# [Material for this exercise]
########################################
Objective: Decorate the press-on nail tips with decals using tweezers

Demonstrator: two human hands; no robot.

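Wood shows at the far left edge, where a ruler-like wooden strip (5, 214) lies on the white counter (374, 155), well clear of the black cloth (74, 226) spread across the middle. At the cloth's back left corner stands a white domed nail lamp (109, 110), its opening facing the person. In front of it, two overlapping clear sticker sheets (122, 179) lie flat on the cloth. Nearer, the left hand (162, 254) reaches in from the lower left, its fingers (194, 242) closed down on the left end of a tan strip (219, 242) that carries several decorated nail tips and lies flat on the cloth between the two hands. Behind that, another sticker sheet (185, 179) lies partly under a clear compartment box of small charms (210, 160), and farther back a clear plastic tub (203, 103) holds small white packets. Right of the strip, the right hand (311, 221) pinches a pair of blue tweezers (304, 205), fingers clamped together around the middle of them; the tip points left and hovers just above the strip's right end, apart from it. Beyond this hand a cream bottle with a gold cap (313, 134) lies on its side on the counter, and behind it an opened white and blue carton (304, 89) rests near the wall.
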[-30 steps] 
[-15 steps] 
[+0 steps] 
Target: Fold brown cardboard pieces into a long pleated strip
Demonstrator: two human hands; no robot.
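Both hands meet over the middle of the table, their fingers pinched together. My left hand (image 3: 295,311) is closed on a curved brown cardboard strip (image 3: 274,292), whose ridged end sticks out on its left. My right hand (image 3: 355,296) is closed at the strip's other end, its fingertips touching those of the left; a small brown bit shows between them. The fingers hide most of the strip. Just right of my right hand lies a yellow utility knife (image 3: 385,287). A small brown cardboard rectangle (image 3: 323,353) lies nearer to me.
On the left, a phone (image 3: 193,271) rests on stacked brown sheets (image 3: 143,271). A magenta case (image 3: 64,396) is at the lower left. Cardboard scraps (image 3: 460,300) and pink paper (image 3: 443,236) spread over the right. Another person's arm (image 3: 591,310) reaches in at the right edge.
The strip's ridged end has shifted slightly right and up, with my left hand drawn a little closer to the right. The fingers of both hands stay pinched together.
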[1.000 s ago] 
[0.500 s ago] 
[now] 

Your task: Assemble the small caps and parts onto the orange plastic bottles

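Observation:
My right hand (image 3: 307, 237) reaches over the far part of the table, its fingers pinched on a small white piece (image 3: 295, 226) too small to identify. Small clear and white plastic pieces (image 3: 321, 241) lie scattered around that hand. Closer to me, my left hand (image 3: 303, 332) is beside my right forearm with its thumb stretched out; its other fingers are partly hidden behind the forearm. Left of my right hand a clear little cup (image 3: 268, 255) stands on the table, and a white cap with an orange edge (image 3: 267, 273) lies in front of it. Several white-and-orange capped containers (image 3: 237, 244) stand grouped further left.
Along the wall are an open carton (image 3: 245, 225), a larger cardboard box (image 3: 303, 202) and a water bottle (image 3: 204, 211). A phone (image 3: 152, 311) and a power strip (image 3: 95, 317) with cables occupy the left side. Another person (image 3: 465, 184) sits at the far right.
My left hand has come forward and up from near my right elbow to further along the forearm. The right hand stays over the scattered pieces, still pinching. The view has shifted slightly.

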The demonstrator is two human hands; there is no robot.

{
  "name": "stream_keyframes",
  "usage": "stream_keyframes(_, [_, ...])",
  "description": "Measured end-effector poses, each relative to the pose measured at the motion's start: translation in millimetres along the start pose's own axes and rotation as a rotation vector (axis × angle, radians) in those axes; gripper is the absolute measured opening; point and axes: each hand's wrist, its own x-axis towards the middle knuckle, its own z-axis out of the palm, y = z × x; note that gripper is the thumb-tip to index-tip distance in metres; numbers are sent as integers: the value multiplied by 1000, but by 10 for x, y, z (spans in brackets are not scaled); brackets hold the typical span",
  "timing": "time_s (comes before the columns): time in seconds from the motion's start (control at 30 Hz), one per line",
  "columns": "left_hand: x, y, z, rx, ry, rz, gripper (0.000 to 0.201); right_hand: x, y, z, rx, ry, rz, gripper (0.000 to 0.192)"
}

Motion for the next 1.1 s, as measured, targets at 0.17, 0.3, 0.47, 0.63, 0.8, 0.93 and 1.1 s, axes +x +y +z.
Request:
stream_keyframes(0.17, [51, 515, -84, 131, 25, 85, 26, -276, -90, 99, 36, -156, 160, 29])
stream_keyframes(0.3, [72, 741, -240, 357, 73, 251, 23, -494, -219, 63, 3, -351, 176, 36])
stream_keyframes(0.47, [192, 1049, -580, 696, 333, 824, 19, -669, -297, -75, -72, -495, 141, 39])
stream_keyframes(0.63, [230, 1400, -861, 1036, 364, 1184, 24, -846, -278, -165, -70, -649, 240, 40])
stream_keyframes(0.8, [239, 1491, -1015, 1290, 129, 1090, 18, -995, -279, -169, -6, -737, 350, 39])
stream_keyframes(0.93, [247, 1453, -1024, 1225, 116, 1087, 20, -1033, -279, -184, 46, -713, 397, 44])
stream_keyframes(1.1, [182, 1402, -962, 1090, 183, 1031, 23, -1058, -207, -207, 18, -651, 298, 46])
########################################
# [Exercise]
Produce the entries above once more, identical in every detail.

# [Result of the exercise]
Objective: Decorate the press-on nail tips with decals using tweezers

Demonstrator: two human hands; no robot.

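Wood shows at the far left edge, where a ruler-like wooden strip (5, 214) lies on the white counter (374, 155), well clear of the black cloth (74, 226) spread across the middle. At the cloth's back left corner stands a white domed nail lamp (109, 110), its opening facing the person. In front of it, two overlapping clear sticker sheets (122, 179) lie flat on the cloth. Nearer, the left hand (162, 254) reaches in from the lower left, its fingers (194, 242) closed down on the left end of a tan strip (219, 242) that carries several decorated nail tips and lies flat on the cloth between the two hands. Behind that, another sticker sheet (185, 179) lies partly under a clear compartment box of small charms (210, 160), and farther back a clear plastic tub (203, 103) holds small white packets. Right of the strip, the right hand (311, 221) pinches a pair of blue tweezers (304, 205), fingers clamped together around the middle of them; the tip points left and hovers just above the strip's right end, apart from it. Beyond this hand a cream bottle with a gold cap (313, 134) lies on its side on the counter, and behind it an opened white and blue carton (304, 89) rests near the wall.
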[-30 steps] 
[-15 steps] 
[+0 steps] 
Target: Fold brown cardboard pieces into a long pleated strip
Demonstrator: two human hands; no robot.
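Both hands meet over the middle of the table, their fingers pinched together. My left hand (image 3: 295,311) is closed on a curved brown cardboard strip (image 3: 274,292), whose ridged end sticks out on its left. My right hand (image 3: 355,296) is closed at the strip's other end, its fingertips touching those of the left; a small brown bit shows between them. The fingers hide most of the strip. Just right of my right hand lies a yellow utility knife (image 3: 385,287). A small brown cardboard rectangle (image 3: 323,353) lies nearer to me.
On the left, a phone (image 3: 193,271) rests on stacked brown sheets (image 3: 143,271). A magenta case (image 3: 64,396) is at the lower left. Cardboard scraps (image 3: 460,300) and pink paper (image 3: 443,236) spread over the right. Another person's arm (image 3: 591,310) reaches in at the right edge.
The strip's ridged end has shifted slightly right and up, with my left hand drawn a little closer to the right. The fingers of both hands stay pinched together.
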[1.000 s ago] 
[0.500 s ago] 
[now] 

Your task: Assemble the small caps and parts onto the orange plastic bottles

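Observation:
My right hand (image 3: 307, 237) reaches over the far part of the table, its fingers pinched on a small white piece (image 3: 295, 226) too small to identify. Small clear and white plastic pieces (image 3: 321, 241) lie scattered around that hand. Closer to me, my left hand (image 3: 303, 332) is beside my right forearm with its thumb stretched out; its other fingers are partly hidden behind the forearm. Left of my right hand a clear little cup (image 3: 268, 255) stands on the table, and a white cap with an orange edge (image 3: 267, 273) lies in front of it. Several white-and-orange capped containers (image 3: 237, 244) stand grouped further left.
Along the wall are an open carton (image 3: 245, 225), a larger cardboard box (image 3: 303, 202) and a water bottle (image 3: 204, 211). A phone (image 3: 152, 311) and a power strip (image 3: 95, 317) with cables occupy the left side. Another person (image 3: 465, 184) sits at the far right.
My left hand has come forward and up from near my right elbow to further along the forearm. The right hand stays over the scattered pieces, still pinching. The view has shifted slightly.
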
The demonstrator is two human hands; there is no robot.

{
  "name": "stream_keyframes",
  "usage": "stream_keyframes(_, [_, ...])",
  "description": "Measured end-effector poses, each relative to the pose measured at the motion's start: translation in millimetres along the start pose's own axes and rotation as a rotation vector (axis × angle, radians) in those axes; gripper is the absolute measured opening; point and axes: each hand's wrist, its own x-axis towards the middle knuckle, its own z-axis out of the palm, y = z × x; note that gripper is the thumb-tip to index-tip distance in metres; numbers are sent as integers: the value multiplied by 1000, but by 10 for x, y, z (spans in brackets are not scaled); brackets hold the typical span",
  "timing": "time_s (comes before the columns): time in seconds from the motion's start (control at 30 Hz), one per line",
  "columns": "left_hand: x, y, z, rx, ry, rz, gripper (0.000 to 0.201); right_hand: x, y, z, rx, ry, rz, gripper (0.000 to 0.192)"
}

Motion for the next 1.1 s, as measured, targets at 0.17, 0.3, 0.47, 0.63, 0.8, 0.93 and 1.1 s, axes +x +y +z.
Request:
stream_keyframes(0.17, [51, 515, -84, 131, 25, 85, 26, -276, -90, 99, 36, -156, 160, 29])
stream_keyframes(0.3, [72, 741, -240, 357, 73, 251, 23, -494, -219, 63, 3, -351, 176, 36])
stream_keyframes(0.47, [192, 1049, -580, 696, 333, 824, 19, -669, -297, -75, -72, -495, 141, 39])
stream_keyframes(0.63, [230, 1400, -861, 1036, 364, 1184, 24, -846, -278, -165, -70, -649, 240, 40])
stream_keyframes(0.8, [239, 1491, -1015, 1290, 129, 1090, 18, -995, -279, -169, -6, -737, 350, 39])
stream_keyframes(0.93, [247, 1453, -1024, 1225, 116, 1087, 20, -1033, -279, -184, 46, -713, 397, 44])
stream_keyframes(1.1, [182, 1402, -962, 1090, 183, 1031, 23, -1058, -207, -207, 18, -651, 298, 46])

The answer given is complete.